The RESPA police are the federal government's real estate industry gumshoes -- often former FBI, Treasury, Customs and federal financial investigators -- who follow up on hundreds of tips HUD receives every year about alleged referral payment schemes, "sham" affiliated business arrangements, and creative kickbacks among mortgage, title, and real estate companies. Most of the tips come from industry players and employees of firms involved in alleged violations of RESPA. HUD also makes extensive use of state attorneys general, and state financial and real estate regulators, to identify potential RESPA violations.
HUD did not reveal where it first received information that led to the latest settlements, but here is what the department alleged: The four Detroit area brokerage firms were paid excessive fees from Metropolitan Title Company in exchange for rentals of conference room space inside the brokers' offices.
The realty firms involved were RE/Max Masters; RE/Max in the Hills; Hometown One Associates (Remerica Hometown One); and Schweitzer Real Estate Inc. (Coldwell Banker Schweitzer Real Estate). All four firms admitted no wrongdoing as part of the settlements. Coldwell Banker Schweitzer agreed to pay the government $45,000; Remerica Hometown One $15,000; RE/Max in the Hills $12,000, and RE/Max Masters $8,000.
Under HUD's RESPA rules, charging or paying room rental fees do not necessarily violate the law in and of themselves. But HUD views "excessive" fees -- rental payments beyond the going market costs for leasing comparable office space -- to be tantamount to illegal referral fees or kickbacks. A title agency's presence inside the Realtor's office, in rented conference room space, gives the agency first crack at signing up new purchasers for title insurance and settlement services. It also virtually guarantees the title agency a steady flow of new business -- a benefit the title agency is willing to pay money to obtain. The same holds true, according to HUD, for mortgage lenders or brokers who rent space in realty brokers' offices.
Last July, HUD unveiled a settlement with Metropolitan Title Company, charging the firm with paying referral fees to unidentified Detroit-area real estate brokers. The latest settlement identifies the four firms as the recipients of Metropolitan's alleged excess payments.
Washington RESPA expert, Phillip Schulman of Kirkpatrick & Lockhart Nicholson Graham LLP, says the targeting of recipients of alleged referral fees is highly significant because in recent years HUD has mainly focused its enforcement efforts on providers of fees. Now it is shifting its attention to the other side of the ledger -- the people who allegedly accept payments or "things of value" in exchange for referrals of business. RESPA prohibits both paying or receiving referral fees in connection with real estate and mortgage transactions.
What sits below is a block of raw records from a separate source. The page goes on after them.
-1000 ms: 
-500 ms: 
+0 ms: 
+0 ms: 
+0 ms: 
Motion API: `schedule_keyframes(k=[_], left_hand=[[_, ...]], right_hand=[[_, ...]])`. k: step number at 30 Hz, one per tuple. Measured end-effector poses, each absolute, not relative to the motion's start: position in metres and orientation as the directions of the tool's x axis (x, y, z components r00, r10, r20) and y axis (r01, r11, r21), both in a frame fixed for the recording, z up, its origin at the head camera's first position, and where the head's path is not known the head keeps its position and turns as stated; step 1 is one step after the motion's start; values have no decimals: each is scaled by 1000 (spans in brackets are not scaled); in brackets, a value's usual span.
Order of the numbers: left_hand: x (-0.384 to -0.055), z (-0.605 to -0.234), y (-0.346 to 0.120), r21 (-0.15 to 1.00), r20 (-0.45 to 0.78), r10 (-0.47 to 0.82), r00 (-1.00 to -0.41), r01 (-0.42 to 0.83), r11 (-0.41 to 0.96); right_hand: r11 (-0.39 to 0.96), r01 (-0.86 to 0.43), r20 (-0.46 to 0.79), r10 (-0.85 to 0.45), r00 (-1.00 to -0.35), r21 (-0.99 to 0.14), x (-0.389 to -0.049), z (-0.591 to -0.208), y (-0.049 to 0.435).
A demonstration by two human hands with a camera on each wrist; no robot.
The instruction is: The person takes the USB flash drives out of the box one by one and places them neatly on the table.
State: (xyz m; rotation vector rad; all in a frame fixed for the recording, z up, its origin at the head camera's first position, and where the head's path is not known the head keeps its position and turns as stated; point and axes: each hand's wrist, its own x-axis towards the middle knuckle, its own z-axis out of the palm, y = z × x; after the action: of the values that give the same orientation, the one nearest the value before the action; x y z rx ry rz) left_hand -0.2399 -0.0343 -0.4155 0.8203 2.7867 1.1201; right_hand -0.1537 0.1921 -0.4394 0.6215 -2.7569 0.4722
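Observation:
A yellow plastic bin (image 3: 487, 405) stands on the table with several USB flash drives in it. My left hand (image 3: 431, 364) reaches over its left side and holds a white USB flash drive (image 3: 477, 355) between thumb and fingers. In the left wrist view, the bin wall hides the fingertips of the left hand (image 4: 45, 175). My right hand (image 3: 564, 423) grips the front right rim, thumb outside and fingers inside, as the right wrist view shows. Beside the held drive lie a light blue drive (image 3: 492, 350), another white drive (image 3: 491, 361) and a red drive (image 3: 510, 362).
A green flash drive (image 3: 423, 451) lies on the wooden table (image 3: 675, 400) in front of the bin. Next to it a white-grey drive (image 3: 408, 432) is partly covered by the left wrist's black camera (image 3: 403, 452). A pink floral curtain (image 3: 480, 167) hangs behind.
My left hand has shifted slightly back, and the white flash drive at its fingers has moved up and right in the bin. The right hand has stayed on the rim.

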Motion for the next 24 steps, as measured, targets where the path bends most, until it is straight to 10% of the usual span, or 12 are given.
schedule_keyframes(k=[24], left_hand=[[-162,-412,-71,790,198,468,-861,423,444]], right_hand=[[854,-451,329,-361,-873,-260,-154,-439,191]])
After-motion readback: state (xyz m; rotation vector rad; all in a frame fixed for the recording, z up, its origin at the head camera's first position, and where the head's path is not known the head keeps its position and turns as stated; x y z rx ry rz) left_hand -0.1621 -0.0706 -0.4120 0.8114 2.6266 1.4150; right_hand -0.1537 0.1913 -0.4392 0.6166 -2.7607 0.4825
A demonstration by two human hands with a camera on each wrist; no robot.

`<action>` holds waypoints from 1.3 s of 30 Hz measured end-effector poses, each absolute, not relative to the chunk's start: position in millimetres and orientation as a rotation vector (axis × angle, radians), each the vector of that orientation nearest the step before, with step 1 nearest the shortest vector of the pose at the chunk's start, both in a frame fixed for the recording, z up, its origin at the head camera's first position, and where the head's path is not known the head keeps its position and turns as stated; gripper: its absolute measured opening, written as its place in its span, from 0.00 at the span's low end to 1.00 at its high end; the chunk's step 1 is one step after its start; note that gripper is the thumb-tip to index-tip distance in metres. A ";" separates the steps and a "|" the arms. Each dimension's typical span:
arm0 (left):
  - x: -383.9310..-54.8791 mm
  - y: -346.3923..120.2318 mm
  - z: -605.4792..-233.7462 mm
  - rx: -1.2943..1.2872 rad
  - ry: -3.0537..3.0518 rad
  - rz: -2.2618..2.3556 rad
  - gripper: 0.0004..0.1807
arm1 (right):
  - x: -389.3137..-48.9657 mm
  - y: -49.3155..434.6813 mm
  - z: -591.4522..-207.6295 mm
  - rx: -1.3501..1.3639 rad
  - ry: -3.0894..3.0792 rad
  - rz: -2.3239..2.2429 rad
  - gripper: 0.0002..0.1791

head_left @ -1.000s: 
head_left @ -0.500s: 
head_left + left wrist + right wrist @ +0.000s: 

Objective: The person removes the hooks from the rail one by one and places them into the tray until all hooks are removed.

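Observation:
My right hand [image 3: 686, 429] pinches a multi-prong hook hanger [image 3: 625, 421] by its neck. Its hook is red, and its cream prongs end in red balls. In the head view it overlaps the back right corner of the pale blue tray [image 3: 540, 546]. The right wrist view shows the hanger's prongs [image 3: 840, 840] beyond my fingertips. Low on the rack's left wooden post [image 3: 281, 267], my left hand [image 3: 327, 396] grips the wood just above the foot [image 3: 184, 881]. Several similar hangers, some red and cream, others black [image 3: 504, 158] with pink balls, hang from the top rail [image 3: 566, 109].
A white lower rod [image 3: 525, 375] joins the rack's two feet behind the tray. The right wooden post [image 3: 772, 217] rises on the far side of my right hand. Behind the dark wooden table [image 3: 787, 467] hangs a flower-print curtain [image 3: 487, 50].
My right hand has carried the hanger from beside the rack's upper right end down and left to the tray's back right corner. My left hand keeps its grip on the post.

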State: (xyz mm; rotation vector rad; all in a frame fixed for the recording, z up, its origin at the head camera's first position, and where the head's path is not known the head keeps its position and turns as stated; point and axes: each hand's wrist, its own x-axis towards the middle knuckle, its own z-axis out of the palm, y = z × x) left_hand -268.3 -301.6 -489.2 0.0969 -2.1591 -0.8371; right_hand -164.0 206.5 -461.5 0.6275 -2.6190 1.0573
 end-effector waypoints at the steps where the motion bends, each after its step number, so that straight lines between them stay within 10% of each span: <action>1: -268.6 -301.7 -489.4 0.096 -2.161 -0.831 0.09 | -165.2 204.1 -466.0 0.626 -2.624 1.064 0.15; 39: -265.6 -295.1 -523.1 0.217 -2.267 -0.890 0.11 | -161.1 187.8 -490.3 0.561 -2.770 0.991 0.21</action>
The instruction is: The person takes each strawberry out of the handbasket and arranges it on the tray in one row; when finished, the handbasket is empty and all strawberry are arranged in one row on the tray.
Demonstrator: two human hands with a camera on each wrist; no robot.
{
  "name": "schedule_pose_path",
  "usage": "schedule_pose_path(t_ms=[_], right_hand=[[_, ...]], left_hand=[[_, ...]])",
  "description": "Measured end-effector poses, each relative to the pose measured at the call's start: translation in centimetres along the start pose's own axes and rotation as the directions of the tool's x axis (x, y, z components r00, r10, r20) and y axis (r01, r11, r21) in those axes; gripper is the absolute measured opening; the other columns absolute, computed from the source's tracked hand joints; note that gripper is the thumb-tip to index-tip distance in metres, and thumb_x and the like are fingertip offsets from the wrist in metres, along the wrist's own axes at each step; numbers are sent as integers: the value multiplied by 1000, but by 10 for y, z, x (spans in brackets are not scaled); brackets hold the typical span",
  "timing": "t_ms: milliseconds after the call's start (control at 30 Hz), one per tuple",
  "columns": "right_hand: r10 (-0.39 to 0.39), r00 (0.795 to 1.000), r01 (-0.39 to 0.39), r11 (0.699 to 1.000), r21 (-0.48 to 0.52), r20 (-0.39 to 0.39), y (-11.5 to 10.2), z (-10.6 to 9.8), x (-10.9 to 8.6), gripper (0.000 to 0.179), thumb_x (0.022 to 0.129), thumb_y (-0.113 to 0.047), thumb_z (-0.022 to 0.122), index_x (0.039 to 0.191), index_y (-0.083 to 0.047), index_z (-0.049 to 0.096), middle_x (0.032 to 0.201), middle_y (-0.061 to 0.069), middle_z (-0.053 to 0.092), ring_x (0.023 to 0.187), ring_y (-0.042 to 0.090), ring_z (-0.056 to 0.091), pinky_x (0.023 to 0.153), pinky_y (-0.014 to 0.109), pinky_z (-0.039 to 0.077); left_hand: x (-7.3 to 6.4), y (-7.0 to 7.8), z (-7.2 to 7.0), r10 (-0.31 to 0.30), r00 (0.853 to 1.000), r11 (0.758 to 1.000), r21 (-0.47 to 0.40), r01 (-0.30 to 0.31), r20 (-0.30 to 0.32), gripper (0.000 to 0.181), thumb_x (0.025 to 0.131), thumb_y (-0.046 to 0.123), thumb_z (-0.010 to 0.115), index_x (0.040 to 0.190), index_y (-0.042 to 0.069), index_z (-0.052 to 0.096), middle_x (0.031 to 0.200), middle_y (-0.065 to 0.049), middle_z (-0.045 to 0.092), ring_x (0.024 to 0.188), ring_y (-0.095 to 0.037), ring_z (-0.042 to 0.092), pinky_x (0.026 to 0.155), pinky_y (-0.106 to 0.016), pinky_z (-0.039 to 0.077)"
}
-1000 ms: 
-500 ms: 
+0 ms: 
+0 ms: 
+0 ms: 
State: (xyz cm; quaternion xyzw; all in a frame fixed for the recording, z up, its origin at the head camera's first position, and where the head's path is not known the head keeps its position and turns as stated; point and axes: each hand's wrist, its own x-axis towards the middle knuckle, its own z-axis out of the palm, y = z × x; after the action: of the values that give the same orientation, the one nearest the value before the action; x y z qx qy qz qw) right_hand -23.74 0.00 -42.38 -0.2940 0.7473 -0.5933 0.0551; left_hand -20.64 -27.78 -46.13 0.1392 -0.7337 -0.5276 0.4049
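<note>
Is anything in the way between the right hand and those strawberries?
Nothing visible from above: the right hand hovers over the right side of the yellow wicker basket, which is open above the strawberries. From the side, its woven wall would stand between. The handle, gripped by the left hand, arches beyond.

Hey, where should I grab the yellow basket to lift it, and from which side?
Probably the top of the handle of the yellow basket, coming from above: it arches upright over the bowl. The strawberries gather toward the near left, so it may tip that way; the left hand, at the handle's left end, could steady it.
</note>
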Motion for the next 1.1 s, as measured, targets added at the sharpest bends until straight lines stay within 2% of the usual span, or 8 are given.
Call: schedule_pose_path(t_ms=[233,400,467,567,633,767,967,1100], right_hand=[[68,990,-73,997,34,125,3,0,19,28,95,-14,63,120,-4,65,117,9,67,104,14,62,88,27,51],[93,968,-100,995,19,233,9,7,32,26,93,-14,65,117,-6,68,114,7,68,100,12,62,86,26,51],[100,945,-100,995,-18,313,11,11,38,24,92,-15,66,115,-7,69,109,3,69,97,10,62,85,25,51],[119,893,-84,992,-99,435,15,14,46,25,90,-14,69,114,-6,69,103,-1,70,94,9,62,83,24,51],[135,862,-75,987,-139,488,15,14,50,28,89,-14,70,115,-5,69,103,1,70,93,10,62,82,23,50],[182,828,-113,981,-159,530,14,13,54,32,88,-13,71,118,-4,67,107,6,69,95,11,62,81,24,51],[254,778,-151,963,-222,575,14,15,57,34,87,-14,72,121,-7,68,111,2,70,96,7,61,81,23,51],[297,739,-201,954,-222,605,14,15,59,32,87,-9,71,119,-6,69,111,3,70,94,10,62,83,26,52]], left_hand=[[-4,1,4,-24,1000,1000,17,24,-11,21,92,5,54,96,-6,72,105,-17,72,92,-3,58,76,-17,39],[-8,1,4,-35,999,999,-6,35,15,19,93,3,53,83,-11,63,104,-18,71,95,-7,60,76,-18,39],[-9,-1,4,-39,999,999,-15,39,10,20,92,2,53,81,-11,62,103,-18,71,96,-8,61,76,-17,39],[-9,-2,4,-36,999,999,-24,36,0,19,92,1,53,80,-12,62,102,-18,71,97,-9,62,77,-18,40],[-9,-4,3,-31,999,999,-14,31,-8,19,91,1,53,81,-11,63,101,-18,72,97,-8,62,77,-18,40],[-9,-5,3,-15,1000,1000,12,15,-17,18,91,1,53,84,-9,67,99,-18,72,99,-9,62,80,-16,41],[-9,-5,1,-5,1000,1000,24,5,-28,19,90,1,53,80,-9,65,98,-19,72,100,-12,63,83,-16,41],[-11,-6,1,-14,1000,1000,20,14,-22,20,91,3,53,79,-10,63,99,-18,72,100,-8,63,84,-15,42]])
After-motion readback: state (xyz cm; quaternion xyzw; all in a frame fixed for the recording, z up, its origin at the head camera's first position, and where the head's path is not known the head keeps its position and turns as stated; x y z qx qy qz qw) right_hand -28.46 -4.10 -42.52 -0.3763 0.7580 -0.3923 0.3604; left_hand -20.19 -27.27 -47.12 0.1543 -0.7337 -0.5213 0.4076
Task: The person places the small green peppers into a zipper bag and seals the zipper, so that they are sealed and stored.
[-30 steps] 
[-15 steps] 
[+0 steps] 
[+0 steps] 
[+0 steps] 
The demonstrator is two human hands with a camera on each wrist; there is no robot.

In a policy statement, HUD defined the basic rules for space rentals by settlement service providers in realty agents' offices. Tops on HUD's list: the lease payments must conform to "general market" norms. That means "the rent that a non-settlement service provider would pay for the same amount of space and services in the same or a comparable building. A general market value standard allows payments for facilities and services actually furnished, but does not take into account any value for the referrals (of consumer business) that might be reflected in the rental payment."
All four brokers, plus Metropolitan Title, agreed that in the future, any conference room rentals will adhere to a general market value standard. Schulman says that before entering into space-rental arrangements, realty, title and mortgage companies should "survey the market to obtain an estimate for comparable conference room space … . If HUD or a court then examines the arrangement, (the firms) should be able to defend how they arrived at the fees paid" and prove that they represent prevailing market values, not kickbacks.
In an advisory to realty, title and mortgage clients after the latest settlement by the RESPA police, Schulman warned against rentals of space for more than one-hour blocks of time. Anything beyond that could "raise a red flag" for HUD investigators, who might assume that excessive compensation is being paid for customer referrals.